> **About this exercise**: Output the listing below verbatim.

[Dataset section — start]

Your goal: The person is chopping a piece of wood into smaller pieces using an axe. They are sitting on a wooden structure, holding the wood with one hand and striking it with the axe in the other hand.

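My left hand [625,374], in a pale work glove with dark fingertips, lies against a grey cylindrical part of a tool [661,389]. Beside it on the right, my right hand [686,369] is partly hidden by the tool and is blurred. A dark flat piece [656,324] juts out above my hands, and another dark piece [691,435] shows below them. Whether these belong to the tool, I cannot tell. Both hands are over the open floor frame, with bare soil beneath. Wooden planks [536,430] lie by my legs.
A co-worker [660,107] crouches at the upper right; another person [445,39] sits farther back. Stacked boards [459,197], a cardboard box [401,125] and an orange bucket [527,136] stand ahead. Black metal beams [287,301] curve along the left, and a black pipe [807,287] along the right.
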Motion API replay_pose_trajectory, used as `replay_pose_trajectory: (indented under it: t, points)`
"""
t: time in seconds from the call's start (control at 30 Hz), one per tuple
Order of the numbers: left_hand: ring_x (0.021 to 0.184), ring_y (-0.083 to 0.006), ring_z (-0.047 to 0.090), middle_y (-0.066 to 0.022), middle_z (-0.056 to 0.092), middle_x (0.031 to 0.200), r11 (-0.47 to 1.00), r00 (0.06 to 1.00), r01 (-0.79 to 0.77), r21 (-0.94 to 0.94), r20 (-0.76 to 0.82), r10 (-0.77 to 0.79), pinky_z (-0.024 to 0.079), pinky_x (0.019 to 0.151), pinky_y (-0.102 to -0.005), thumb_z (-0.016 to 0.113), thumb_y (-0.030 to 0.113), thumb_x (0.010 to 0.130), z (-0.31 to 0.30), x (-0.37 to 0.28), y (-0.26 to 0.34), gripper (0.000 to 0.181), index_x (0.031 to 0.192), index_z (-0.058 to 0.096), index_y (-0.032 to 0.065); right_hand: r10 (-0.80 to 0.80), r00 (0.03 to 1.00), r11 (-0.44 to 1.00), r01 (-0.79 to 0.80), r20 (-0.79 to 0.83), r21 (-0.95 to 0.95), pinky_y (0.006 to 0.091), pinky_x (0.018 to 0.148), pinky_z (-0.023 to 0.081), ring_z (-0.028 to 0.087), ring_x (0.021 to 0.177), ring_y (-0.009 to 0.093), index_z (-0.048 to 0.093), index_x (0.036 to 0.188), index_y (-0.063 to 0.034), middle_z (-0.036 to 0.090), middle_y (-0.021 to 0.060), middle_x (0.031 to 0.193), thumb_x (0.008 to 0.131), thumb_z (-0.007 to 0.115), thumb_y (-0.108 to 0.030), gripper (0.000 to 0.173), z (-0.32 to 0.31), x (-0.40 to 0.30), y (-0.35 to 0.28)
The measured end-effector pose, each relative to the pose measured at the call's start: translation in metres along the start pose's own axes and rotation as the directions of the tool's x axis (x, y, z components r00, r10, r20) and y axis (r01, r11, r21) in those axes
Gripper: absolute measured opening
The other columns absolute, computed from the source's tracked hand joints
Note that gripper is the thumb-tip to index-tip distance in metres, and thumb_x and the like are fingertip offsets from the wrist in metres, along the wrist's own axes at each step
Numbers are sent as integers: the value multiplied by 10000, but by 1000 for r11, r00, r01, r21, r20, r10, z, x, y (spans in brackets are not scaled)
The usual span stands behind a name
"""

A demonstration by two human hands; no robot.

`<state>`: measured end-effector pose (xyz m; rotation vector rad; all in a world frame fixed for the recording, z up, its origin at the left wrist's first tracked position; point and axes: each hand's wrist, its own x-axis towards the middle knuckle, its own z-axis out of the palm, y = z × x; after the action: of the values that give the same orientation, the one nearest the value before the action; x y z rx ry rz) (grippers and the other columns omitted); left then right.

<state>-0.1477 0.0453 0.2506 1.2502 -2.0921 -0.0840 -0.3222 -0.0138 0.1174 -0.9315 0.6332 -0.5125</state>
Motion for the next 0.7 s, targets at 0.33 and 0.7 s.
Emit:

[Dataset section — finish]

> **Result of this exercise**:
Your goal: The person is chopping a piece of wood into smaller pieces using an axe. They are sitting on a wooden structure, holding the wood with one hand and striking it with the axe in the other hand.

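My left hand [625,374], in a pale work glove with dark fingertips, lies against a grey cylindrical part of a tool [661,389]. Beside it on the right, my right hand [686,369] is partly hidden by the tool and is blurred. A dark flat piece [656,324] juts out above my hands, and another dark piece [691,435] shows below them. Whether these belong to the tool, I cannot tell. Both hands are over the open floor frame, with bare soil beneath. Wooden planks [536,430] lie by my legs.
A co-worker [660,107] crouches at the upper right; another person [445,39] sits farther back. Stacked boards [459,197], a cardboard box [401,125] and an orange bucket [527,136] stand ahead. Black metal beams [287,301] curve along the left, and a black pipe [807,287] along the right.
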Motion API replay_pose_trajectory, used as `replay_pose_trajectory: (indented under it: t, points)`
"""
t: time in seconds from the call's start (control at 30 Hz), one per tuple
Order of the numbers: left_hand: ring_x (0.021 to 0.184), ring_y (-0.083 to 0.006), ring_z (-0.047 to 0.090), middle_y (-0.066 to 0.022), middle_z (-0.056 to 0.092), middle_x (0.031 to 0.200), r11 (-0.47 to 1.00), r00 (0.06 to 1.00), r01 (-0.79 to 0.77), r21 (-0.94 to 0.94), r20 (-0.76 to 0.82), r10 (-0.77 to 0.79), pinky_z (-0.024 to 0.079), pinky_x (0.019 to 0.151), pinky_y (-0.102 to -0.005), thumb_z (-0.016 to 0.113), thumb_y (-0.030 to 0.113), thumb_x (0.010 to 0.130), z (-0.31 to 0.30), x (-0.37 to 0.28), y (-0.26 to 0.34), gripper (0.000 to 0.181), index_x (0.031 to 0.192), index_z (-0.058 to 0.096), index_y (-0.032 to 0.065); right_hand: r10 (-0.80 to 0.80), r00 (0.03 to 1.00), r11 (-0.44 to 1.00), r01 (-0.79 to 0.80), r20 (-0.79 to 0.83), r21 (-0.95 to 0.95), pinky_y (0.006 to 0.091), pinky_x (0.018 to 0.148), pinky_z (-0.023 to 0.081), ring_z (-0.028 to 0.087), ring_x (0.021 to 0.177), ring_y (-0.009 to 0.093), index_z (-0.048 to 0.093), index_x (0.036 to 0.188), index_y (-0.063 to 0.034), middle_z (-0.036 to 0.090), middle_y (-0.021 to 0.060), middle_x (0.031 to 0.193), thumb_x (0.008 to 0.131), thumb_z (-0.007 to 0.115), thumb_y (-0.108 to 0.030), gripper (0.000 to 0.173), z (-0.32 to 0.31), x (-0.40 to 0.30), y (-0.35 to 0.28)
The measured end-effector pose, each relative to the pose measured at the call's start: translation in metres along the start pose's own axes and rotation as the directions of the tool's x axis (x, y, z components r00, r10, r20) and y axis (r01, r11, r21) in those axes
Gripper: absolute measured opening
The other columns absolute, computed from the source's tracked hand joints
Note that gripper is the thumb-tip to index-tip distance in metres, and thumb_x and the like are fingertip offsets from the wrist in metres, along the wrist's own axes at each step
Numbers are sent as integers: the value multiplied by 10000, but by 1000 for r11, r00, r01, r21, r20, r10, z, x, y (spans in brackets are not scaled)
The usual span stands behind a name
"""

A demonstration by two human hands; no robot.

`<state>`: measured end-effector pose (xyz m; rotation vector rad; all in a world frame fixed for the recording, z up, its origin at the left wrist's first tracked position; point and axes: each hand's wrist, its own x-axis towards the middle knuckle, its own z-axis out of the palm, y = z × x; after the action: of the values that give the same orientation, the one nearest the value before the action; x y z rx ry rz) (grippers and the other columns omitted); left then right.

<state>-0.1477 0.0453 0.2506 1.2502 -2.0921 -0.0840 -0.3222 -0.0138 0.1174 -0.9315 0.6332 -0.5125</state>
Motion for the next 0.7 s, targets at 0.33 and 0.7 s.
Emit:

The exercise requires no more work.